Текущая страница: 30 (всего у книги 41 страниц)
– Ерунда, неинтересно.
Андрей быстро освоился с традициями дома за голохвостыми догами. Папахен играл в кегли и в шахматы сам с собою, для моциона мускул и мозгов, – уезжал до обеда на фабрику. На Рождество надо было всею семьею ездить в Москву, пересматривать все постановки московских театров. Каникулы сына надо было проводить в Германии, чтобы сын не забывал родины. Сын выписывал «Старые годы», «Русскую мысль», «Аполлон». В парчовых переплетах на полках книжного шкафа у Леопольда стояли поэты-символисты, русские и французы Бодлер, Верлен. Любимым был Блок, –
Это была семья людей, оторванных от родины и не нашедших родину. Дом был просторен, по-русски тепл, широкопазый, удобный для медленных российских вечеров, для русского чая, для книг матери и сына. Отец с утра практиковался на кегельбане и в половине десятого садился в санки с медвежьей полостью, –
– Нун, гутен морген! – говорил заиндевевшему на морозе Ивану, русскому «мужику», второй десяток лет сидевшему на козлах Шмуцокса. Серый рысак в яблоках нес барина на Марфин брод, барин черпал воздух и серебряный снежок просторов. В конторе директор отдавал распоряжения, скучал и мчал обратно. Заиндевев просторами и косыми лучами красного солнца, барин сбрасывал в теплой прихожей бобровую шубу на руки горничной в наколке. В умывальнике готова была теплая вода. В столовой снималась женой крышка с суповой миски, в клубах горячего пара. Герр Шмуцокс, вымытый, только что опрыснувшийся одеколоном, входил в столовую священнодействовать за едою. Он целовал руку жены, жена целовала его в лысый лоб. Затем у герра Шмуцокса был кабинет в отчаянной скуке безделья – до вечернего чая, до ужина, до ванной на ночь, до постели. Он даже сдружился, после Пятого года, герр Шмуцокс, с князем Верейским, с Цветковым, с директором мужской гимназии латинистом Вальде. Он чаще и чаще выезжал, герр Шмуцокс, из Камынска – в Москву, в Санкт-Петербург и по таким же городам, как Камынск, к таким же немцам, оторванным от родины, как он сам. Каждый день с обеда до постели перед сном герр Шмуцокс усердно пил пиво, выписываемое специально из Баварии. Он был очень аккуратен и чистоплотен, герр Шмуцокс.
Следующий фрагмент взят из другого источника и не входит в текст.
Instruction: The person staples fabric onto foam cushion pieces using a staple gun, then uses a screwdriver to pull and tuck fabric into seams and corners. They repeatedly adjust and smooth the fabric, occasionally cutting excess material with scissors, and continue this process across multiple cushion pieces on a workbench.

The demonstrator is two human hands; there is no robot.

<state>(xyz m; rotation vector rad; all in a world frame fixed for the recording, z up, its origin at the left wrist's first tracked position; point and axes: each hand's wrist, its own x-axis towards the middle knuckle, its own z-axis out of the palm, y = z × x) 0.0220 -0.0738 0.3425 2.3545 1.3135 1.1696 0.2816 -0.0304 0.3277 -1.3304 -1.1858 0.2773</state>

Он был даже немного скуп. Он широко роскошествовал только в те дни, когда к нему приезжали погостить соотечественники, – тогда он не останавливался перед выдумками и затратами, устраивая балы и охоты.
Тогда выходила из своего онемения и фрау Шмуцокс, наряжалась, улыбалась, веселилась… Но в обыденные дни – она была всегда одна. Она приелась гер-ру Шмуцоксу так же, как он приелся ей. Ей шел тридцать шестой год. Ей думалось, что она счастлива – домом, мужем, ребенком, своими делами и заботами, которых у нее не было. У нее был единственный сын, родившийся в первый год ее замужества, больше детей у нее не могло быть. У нее было очень много безделья. Фрау Шмуцокс имела отчаянно много пустого времени, но у нее было – «общественное положение». По утрам и в сумерки она играла на рояле. Вместе с сыном и за сыном она ходила на лыжах по окрестным полям и горам. Вместе они катались на катке. Вместе они гуляли по Откосу. В солнечные дни на Откосе – в феврале, – от солнца пахнет уже мартом. В заполдни Подол и поля за Подолом виднелись на громадные пространства, и свет, и снег были так остры, что ими можно было порезать глаза. На Откосе иной раз трудно было дышать от мороза, мороз шел инеем, иней садился на ресницы, а обоз, который виден за двадцать верст на Подоле, уходивший вдаль, мог уносить за собою волю фрау Шмуцокс, как весною и осенью уносили человеческую камынскую волю журавлиные крики, – так ей казалось…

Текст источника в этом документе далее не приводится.